▶ _ASSIGNMENT_
Select and copy out every line in the records containing "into".

(Records from a collection)
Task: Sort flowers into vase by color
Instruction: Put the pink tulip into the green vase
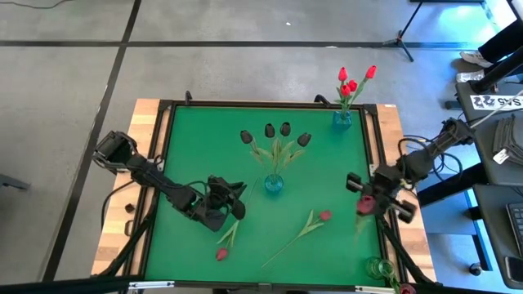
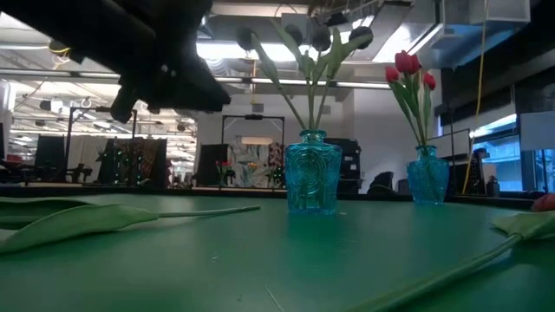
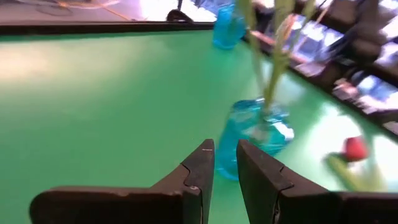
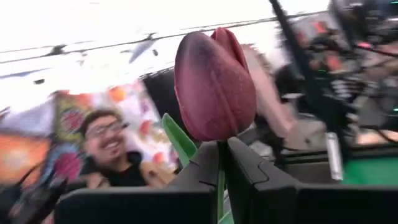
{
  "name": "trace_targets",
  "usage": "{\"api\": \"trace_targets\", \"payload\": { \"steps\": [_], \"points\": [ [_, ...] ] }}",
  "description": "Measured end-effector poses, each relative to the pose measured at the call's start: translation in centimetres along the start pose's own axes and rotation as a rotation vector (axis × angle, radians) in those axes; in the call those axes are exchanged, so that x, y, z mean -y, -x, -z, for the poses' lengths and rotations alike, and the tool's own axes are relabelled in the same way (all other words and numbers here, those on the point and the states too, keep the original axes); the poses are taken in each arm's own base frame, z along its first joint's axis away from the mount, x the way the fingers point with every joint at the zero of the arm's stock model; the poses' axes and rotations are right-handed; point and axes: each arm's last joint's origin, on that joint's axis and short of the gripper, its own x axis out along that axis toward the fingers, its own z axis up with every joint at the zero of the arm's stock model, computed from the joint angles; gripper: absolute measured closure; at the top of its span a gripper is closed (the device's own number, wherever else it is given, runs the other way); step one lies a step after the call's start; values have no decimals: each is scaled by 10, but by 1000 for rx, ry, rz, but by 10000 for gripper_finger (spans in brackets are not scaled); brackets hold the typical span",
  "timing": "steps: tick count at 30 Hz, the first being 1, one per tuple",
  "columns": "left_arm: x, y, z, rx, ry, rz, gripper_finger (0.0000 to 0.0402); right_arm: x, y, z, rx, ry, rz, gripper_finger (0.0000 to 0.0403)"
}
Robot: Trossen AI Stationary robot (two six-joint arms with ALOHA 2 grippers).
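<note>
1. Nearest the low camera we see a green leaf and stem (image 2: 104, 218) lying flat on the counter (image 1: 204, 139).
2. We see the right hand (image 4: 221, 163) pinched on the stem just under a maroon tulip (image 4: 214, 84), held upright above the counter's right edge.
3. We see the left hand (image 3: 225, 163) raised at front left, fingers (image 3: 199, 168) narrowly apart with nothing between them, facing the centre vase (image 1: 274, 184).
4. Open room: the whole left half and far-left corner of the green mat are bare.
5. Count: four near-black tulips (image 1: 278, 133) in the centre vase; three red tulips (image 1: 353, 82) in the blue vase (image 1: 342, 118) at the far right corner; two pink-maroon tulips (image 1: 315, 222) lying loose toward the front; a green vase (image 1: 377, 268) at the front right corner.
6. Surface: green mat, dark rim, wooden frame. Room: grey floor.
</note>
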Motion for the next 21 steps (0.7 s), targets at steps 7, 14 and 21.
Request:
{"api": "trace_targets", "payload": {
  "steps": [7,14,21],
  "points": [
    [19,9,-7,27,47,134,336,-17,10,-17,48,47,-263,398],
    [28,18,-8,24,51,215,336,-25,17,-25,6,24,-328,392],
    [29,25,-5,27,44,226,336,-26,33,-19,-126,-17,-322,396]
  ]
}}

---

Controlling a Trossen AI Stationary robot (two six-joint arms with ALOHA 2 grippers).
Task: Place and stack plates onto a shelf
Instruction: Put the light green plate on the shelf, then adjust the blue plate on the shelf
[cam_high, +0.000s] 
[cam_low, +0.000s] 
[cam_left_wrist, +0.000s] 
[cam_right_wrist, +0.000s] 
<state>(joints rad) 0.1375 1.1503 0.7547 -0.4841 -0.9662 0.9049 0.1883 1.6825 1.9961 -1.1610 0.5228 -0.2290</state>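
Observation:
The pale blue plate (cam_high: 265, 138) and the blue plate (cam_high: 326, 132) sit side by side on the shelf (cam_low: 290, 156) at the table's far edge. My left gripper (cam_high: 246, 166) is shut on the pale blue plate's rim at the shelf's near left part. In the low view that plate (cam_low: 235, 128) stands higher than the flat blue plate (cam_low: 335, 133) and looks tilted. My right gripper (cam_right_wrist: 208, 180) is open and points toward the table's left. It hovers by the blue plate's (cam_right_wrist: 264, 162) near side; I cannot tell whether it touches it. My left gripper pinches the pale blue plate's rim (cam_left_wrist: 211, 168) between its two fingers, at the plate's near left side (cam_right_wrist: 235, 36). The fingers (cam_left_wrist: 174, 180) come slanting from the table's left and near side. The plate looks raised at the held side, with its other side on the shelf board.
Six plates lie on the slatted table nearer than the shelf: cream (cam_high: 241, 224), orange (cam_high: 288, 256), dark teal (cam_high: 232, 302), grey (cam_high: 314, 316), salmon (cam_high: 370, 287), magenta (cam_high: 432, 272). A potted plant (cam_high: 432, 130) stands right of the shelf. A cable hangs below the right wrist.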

▶ _RESPONSE TO THE EXERCISE_
Task: Sort flowers into vase by color
Instruction: Put the pink tulip into the green vase

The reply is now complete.